PROBLEM DESCRIPTION - Copy out every record below exactly as written, but leave out any pictures.

Content starts

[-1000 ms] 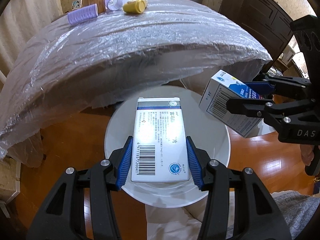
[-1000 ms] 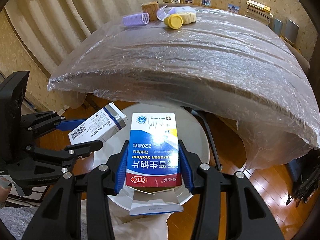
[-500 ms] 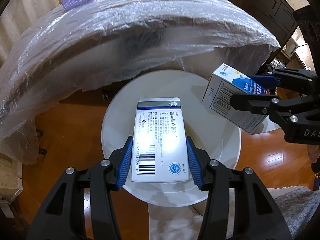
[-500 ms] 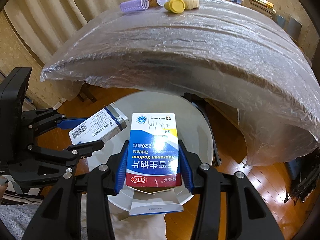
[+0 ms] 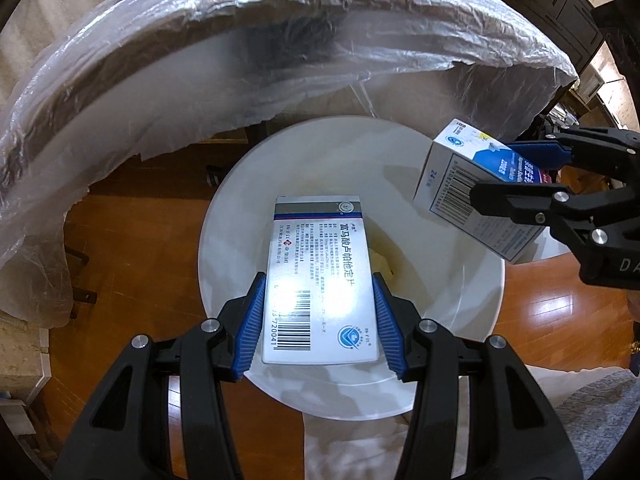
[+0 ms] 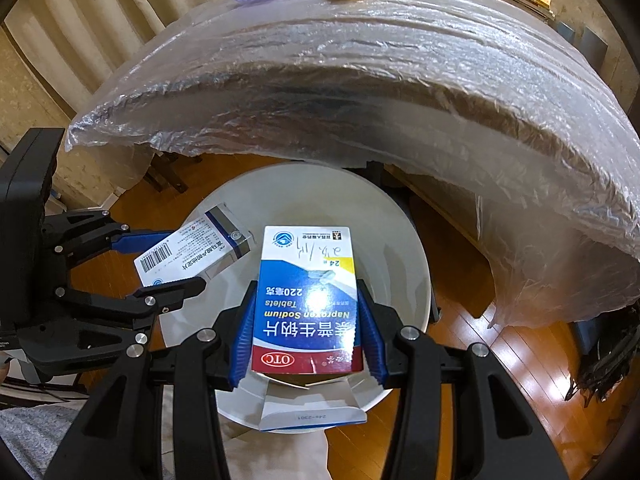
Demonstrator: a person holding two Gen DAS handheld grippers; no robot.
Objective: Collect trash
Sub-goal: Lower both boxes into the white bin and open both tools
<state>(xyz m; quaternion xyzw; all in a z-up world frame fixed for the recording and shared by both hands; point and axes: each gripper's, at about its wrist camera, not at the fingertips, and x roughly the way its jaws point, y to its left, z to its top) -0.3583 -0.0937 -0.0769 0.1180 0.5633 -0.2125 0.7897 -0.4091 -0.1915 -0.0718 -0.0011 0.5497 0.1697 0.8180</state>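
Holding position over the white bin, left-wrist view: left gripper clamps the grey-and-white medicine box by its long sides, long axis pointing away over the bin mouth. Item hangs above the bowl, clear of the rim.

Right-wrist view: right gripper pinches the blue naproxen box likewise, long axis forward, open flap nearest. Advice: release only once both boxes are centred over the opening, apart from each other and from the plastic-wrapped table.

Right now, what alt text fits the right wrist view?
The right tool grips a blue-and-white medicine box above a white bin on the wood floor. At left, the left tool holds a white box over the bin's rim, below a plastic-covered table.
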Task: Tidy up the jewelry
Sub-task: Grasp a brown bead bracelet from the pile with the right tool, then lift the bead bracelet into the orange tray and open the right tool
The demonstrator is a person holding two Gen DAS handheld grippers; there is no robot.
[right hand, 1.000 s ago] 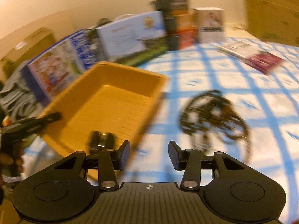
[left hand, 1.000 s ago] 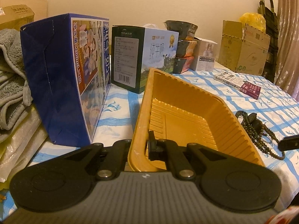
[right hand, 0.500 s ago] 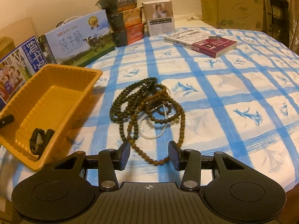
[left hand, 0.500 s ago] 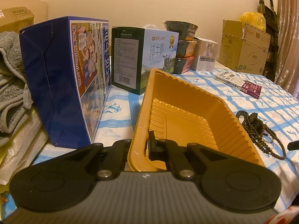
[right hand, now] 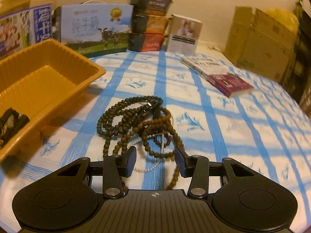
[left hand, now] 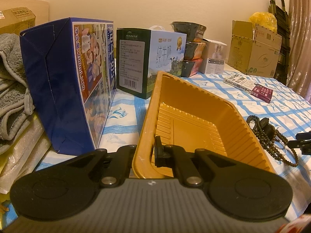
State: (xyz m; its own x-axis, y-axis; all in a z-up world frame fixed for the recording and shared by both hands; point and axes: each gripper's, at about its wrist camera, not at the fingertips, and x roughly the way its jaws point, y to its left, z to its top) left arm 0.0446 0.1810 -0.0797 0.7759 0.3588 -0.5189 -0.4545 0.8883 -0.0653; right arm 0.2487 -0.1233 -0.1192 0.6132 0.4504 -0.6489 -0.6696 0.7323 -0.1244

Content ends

SOLUTION FOR THIS PROBLEM -
[-1000 ms] 
[-1000 ms] 
[-500 ms] 
[-500 ms] 
[+0 ms] 
[+0 ms] 
Demonstrator: a person holding two Gen DAS handheld grippers; no robot.
Objective: Collect trash
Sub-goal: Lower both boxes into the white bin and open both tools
<state>(xyz m; quaternion xyzw; all in a z-up world frame fixed for the recording and shared by both hands; point and axes: each gripper's, at about its wrist camera, not at the fingertips, and x roughly the way its jaws point, y to its left, z to its top) -0.3583 -0.0937 -0.0769 0.1180 0.5633 -0.2125 0.7897 -0.4091 -0.1915 -0.0718 -0.0011 0.5497 0.1697 0.8180</state>
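Holding position over the white bin, left-wrist view: left gripper clamps the grey-and-white medicine box by its long sides, long axis pointing away over the bin mouth. Item hangs above the bowl, clear of the rim.

Right-wrist view: right gripper pinches the blue naproxen box likewise, long axis forward, open flap nearest. Advice: release only once both boxes are centred over the opening, apart from each other and from the plastic-wrapped table.

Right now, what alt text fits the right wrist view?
The right tool grips a blue-and-white medicine box above a white bin on the wood floor. At left, the left tool holds a white box over the bin's rim, below a plastic-covered table.
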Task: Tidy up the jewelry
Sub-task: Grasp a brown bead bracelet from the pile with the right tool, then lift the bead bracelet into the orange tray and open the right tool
The demonstrator is a person holding two Gen DAS handheld grippers; there is no robot.
[right hand, 1.000 s ago] 
[left hand, 1.000 s ago] 
[right hand, 0.500 s ago] 
[left hand, 0.500 s ago] 
[right hand, now] 
[left hand, now] 
State: (xyz m; its own x-axis, y-axis; all in a z-up world frame fixed for the recording and shared by both hands; point and axes: each gripper's, at about its wrist camera, not at the fingertips, and x roughly the way its jaws point, y to its left, z to its top) left arm 0.0446 0.1810 -0.0797 0.7759 0.3588 -0.5189 -0.4545 0.8883 -0.0653; right arm 0.2487 -0.1233 -0.1192 0.6132 0.4504 -0.6489 -0.6696 0.7323 -0.1244

The exercise is complete as it stands.